• **Description of the task**
All of the data below should be returned exactly.

• **Data provided**
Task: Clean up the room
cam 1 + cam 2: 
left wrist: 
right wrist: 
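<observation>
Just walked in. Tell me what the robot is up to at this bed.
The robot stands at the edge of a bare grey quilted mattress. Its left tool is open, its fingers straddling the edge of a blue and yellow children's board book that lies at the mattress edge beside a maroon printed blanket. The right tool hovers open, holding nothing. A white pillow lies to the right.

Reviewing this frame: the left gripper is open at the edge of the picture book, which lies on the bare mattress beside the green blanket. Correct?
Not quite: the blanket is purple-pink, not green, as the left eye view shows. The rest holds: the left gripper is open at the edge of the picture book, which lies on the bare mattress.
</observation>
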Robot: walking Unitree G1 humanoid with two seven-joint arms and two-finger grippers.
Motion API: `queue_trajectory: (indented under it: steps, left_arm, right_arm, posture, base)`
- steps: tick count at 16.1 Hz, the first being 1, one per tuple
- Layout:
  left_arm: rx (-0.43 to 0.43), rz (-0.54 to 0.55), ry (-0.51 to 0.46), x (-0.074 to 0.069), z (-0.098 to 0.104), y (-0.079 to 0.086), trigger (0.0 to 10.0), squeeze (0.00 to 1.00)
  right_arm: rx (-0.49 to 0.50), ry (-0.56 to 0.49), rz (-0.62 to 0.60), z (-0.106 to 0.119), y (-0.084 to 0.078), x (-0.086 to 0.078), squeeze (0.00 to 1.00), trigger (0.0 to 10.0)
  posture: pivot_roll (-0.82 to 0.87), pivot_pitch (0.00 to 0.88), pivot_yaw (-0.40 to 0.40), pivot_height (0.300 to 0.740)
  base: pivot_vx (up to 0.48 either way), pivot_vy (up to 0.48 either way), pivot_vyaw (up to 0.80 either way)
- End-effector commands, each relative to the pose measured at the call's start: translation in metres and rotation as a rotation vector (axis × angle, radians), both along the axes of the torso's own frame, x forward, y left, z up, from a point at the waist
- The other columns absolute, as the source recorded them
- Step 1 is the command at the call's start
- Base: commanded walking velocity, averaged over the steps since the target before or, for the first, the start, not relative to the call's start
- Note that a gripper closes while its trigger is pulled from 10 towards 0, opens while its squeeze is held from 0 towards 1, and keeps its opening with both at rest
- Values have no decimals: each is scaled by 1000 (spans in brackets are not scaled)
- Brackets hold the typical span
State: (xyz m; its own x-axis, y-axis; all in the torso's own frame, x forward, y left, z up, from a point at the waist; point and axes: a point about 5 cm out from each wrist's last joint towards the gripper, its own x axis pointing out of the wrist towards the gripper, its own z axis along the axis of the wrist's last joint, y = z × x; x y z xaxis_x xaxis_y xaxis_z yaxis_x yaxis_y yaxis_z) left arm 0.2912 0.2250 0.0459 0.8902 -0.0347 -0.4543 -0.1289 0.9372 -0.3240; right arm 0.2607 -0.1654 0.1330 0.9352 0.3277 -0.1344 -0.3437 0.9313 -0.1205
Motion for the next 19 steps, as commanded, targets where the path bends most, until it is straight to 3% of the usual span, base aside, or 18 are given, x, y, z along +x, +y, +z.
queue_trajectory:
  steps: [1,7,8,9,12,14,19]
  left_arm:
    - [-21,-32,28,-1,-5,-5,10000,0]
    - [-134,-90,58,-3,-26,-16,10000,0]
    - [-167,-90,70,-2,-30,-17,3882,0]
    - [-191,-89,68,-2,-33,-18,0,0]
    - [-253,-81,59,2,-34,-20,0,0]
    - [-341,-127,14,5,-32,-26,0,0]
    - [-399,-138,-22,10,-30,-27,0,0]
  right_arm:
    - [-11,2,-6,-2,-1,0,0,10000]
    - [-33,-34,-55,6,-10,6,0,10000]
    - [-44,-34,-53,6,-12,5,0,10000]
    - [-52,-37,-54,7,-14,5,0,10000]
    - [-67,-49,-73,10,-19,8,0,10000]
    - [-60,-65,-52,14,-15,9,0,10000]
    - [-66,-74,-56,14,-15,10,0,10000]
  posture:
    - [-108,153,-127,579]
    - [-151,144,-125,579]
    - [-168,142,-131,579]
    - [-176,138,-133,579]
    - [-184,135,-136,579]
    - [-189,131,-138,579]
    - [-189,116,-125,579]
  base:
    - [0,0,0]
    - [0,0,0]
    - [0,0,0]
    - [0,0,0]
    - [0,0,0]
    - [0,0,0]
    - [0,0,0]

• **Output for this exercise**
Task: Clean up the room
cam 1 + cam 2: 
left wrist: 
right wrist: 
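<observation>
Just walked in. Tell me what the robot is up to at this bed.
The robot stands at the edge of a bare grey quilted mattress. Its left tool is open, its fingers straddling the edge of a blue and yellow children's board book that lies at the mattress edge beside a maroon printed blanket. The right tool hovers open, holding nothing. A white pillow lies to the right.

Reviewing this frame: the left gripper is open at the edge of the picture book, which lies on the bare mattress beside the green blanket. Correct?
Not quite: the blanket is purple-pink, not green, as the left eye view shows. The rest holds: the left gripper is open at the edge of the picture book, which lies on the bare mattress.
</observation>
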Robot: walking Unitree G1 humanoid with two seven-joint arms and two-finger grippers.
Motion API: `queue_trajectory: (indented under it: steps, left_arm, right_arm, posture, base)`
- steps: tick count at 16.1 Hz, the first being 1, one per tuple
- Layout:
  left_arm: rx (-0.43 to 0.43), rz (-0.54 to 0.55), ry (-0.51 to 0.46), x (-0.074 to 0.069), z (-0.098 to 0.104), y (-0.079 to 0.086), trigger (0.0 to 10.0), squeeze (0.00 to 1.00)
  right_arm: rx (-0.49 to 0.50), ry (-0.56 to 0.49), rz (-0.62 to 0.60), z (-0.106 to 0.119), y (-0.084 to 0.078), x (-0.086 to 0.078), squeeze (0.00 to 1.00), trigger (0.0 to 10.0)
  posture: pivot_roll (-0.82 to 0.87), pivot_pitch (0.00 to 0.88), pivot_yaw (-0.40 to 0.40), pivot_height (0.300 to 0.740)
  base: pivot_vx (up to 0.48 either way), pivot_vy (up to 0.48 either way), pivot_vyaw (up to 0.80 either way)
- End-effector commands, each relative to the pose measured at the call's start: translation in metres and rotation as a rotation vector (axis × angle, radians), both along the axes of the torso's own frame, x forward, y left, z up, from a point at the waist
- The other columns absolute, as the source recorded them
- Step 1 is the command at the call's start
- Base: commanded walking velocity, averaged over the steps since the target before or, for the first, the start, not relative to the call's start
- Note that a gripper closes while its trigger is pulled from 10 towards 0, opens while its squeeze is held from 0 towards 1, and keeps its opening with both at rest
- Values have no decimals: each is scaled by 1000 (spans in brackets are not scaled)
- Brackets hold the typical span
State: (xyz m; its own x-axis, y-axis; all in the torso's own frame, x forward, y left, z up, from a point at the waist; point and axes: a point about 5 cm out from each wrist's last joint towards the gripper, its own x axis pointing out of the wrist towards the gripper, its own z axis along the axis of the wrist's last joint, y = z × x; x y z xaxis_x xaxis_y xaxis_z yaxis_x yaxis_y yaxis_z) left arm 0.2912 0.2250 0.0459 0.8902 -0.0347 -0.4543 -0.1289 0.9372 -0.3240; right arm 0.2607 -0.1654 0.1330 0.9352 0.3277 -0.1344 -0.3437 0.9313 -0.1205
Motion for the next 19 steps, as commanded, targets where the path bends most, until it is straight to 3% of the usual span, base aside, or 18 are given, x, y, z along +x, +y, +z.
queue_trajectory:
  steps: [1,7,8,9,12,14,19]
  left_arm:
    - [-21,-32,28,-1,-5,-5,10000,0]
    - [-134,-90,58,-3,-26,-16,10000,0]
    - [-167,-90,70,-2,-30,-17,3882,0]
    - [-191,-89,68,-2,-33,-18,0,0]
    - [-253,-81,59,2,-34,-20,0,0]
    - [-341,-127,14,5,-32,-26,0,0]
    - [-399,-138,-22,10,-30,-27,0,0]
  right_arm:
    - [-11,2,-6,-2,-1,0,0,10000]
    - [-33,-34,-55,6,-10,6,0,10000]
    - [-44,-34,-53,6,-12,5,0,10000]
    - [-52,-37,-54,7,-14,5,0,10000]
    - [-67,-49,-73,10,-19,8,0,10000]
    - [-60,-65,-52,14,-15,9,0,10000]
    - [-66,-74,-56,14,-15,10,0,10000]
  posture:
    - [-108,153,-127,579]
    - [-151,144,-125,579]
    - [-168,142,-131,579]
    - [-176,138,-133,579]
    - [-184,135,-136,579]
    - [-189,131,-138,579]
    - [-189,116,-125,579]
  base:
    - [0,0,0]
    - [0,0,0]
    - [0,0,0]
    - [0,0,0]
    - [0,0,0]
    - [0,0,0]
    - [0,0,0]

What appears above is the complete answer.